We had a busy day today. The babies and I started bright and early for a full day of appointments.
We had endocrinology lab. (we are now DONE with endocrinology unless new issues arise!)
Because the new spasm medicine, Sabril, can have side effects on vision, we have to monitor their vision more closely. So the boys had a vision checkup squeezed in today. I missed the last vision appointment so it was good to get to talk to her in person. There have been no changes noted, although it is hard to assess already poor vision. Both boys responded to light well, and seem to favor their left eye. The best sign that they have vision is actually their avoidance. If they didn’t like a flashing or bright light, they would look away. Not ideal when it comes to trying to get them to focus on things, but they could clearly see something, and decided not to look at it. They do seem to be legally blind…but that is not new information. We discussed ideas for ways to engage them and encourage use of their vision, and increase the amount of time they can fixate on something. Tracking may take longer to develop. But even increased fixation is a good goal for now.
The main goal today was a follow-up EEG and discussion of their infantile spasm treatment. It has been one month since each boy was admitted for their onset of spasms. Today’s EEG was brief, but thanks to our good established baseline EEG, it was sufficient enough to allow us to look for changes.
Their SPASMS themselves seem to be positively impacted by the Sabril. They are still having them daily, but the frequency and durations seem to be better. Their EEG background did not improve though. There were no notable seizures or spasms to discuss, but in general their brains are still dealing with constant noise.
For now, we are going to up their Sabril dose and give it one more month. Then if we haven’t seen improvement, I’ll request the steroid treatment, or another idea from our new specialist on August 12th.
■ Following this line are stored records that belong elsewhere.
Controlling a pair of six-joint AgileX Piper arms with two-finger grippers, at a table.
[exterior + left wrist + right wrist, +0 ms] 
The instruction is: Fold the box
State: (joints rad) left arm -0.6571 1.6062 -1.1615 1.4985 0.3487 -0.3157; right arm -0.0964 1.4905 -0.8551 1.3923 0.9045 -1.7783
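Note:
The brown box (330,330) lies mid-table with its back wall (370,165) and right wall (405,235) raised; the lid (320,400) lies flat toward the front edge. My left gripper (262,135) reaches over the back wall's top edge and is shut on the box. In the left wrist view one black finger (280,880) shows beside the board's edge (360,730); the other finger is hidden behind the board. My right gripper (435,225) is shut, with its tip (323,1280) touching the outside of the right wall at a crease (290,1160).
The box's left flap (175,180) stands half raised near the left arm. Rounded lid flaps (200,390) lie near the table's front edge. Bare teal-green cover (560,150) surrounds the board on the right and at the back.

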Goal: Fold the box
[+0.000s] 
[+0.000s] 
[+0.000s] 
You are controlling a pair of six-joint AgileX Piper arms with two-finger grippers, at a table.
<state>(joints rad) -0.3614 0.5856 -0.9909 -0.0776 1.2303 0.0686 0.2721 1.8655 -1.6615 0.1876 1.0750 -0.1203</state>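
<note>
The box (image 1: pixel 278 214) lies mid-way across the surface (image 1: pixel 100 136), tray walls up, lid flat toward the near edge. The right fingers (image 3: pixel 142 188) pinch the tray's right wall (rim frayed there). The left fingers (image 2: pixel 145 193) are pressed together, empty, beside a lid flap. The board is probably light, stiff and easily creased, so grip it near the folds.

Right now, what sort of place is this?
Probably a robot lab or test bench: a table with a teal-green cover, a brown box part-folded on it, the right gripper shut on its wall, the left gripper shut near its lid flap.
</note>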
If we aren’t happy with their plan of attack, we can continue to see this Doctor as well. In fact, I have his card and contact information, and may continue to bounce ideas off of him as we learn more about our boys.
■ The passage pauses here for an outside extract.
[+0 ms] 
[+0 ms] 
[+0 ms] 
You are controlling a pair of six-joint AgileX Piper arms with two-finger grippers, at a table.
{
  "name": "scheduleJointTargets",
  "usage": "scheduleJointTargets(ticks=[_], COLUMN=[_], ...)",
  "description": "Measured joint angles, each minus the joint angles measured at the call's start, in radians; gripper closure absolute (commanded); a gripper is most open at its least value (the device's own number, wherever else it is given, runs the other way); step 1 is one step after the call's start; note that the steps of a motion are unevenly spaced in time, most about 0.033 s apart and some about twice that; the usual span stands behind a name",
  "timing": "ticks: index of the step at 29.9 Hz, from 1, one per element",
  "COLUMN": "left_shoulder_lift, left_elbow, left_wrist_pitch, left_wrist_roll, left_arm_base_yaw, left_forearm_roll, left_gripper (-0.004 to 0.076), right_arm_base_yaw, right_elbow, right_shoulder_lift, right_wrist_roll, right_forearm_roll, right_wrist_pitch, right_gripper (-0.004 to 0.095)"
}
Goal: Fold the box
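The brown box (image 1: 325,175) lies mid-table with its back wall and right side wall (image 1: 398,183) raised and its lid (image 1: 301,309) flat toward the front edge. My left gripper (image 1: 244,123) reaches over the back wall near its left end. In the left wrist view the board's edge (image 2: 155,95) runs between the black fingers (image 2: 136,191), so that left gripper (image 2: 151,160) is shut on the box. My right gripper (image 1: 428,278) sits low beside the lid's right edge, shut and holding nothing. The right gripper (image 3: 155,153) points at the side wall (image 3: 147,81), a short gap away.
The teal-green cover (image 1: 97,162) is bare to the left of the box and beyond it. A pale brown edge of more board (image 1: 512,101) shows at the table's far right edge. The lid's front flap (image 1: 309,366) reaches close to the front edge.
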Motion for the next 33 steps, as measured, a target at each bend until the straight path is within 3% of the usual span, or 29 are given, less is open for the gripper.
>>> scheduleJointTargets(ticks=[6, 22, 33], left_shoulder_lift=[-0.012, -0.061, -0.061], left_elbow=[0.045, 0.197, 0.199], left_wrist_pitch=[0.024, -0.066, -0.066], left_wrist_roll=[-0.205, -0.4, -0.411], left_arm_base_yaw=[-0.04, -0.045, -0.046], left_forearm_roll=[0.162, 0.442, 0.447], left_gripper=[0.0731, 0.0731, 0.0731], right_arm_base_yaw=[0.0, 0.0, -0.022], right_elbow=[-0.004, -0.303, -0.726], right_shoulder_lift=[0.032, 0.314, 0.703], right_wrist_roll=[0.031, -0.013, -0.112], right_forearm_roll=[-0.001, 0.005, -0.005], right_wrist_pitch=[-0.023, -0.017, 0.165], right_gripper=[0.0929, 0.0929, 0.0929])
The neurologist and I actually talked for over 90 uninterrupted minutes today. That’s the equivalent of years in specialist time. We talked about a lot of things, and he and I were both very candid. While we are seeing a lot of abnormal activity on their EEG, we are NOT seeing much in the way of “normal” brain activity. That is discouraging. But I have hope that if we can “clear the air” so to speak and help reduce the noise, we can allow their brains a chance to have more useful thought and perhaps a little more development.
The boys are surprisingly identical in their patterns.
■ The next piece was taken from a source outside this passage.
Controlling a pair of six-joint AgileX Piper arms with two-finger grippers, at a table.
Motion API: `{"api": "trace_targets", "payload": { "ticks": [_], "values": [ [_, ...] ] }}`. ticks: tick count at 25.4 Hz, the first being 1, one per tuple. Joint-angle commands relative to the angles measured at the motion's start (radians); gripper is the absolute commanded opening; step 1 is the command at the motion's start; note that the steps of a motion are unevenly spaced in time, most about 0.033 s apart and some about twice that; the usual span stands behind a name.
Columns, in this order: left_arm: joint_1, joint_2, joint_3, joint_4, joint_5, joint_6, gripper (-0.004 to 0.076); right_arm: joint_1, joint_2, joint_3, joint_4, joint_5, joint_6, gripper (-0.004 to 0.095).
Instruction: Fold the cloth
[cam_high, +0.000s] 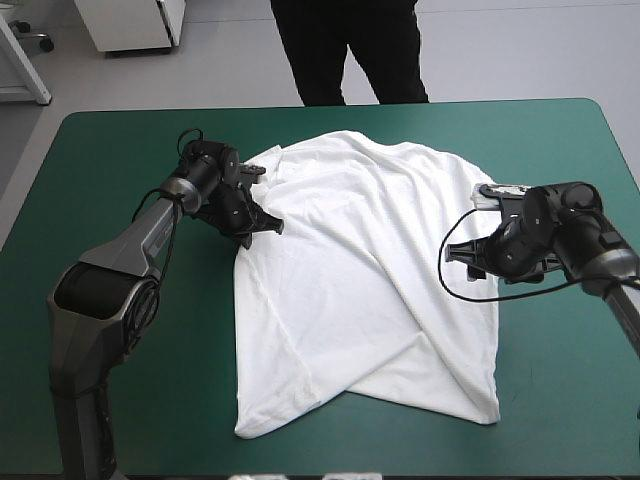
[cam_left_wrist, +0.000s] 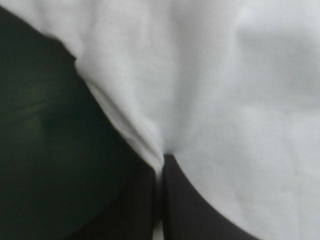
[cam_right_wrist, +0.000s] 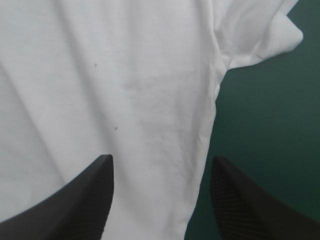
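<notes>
The likely trouble is a lopsided pull: raised by its left edge alone, the white short-sleeved T-shirt (cam_high: 360, 250), spread across the middle of the teal-green covered desk (cam_high: 110, 140) with its near hem partly crossed over, could drag and bunch to 1 side. The left black-finned hand (cam_left_wrist: 162, 159) is pinched shut on the shirt's left edge; the right hand (cam_right_wrist: 160, 162) stands wide open astride the right edge, holding nothing.
</notes>
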Motion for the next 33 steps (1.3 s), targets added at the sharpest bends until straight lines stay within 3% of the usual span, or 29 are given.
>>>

In one discussion, about how far to go with treatment that can have negative side effects, risk/benefit came up. He is concerned there is a small ceiling for the benefit we might be able to give these guys. Meanwhile, some treatments come with known risks that might outweight the minimal positive impact we can have. He also admitted if it were his child, that’s a chance he would likely take. I’ll elaborate more on some of the steroid risks if we go that route.
When discussing the risk/benefit, he casually started a sentence with “We know they are at risk for early death”. And I nodded along as if he had said “We know they could be left-handed”.
It’s weird to be in a place where we can discuss their short life expectancy so casually. I wouldn’t mistake that for strength. No, I think instead I have an increased tolerance for painful statements. It still sucks. And it still hurts. But I think I’ve learned to let the hardest things go in one ear and out another. I understand it. I am realistic. But I cannot dwell on or obsess over it. That would be a horrible waste of precious time. It doesn’t help the boys. It doesn’t help me. So he and I nodded through those moments, then moved on to potential actions that can be taken. Because we are still taking action, and hoping for the best. And in the meantime, these boys smile on and continue to amaze me.
Such precious children…continued prayers for your whole family. You do a very courageous thing by sharing with us all! Thank you for allowing us to peek into your life!
John-Nancy Arnold said:
Again…you guys are handling this in such a sweet way……and know that without your faith this would not be possible…..love and best wishes and thanks again for letting us be a part of your family get-together…splinter and nancy
Oh I would love to hug these little guys!!! They are so so sweet and so brave!!
Sheila Blevins said:
These precious babies have already surpassed many expectations – but our God is in control. Only HE knows what is in store for them. Meanwhile – he has blessed them with the best family ever – and I know they are a blessing to you guys as well. I continue to pray for your family. You are such an inspiration to so many – myself included. (HUGS)
Yes, everything that Sheila said. You are doing everything you possibly can to give these boys the best life can give and they know already how much they are loved and how well taken care of they are. Everything is in God’s hands and in his control. God Bless you and your family.
These little lives are precious just as they are. Your stamina is amazing. Anxiously awaiting their arrival and the chance to meet them again and get to know them. Prayers and hugs!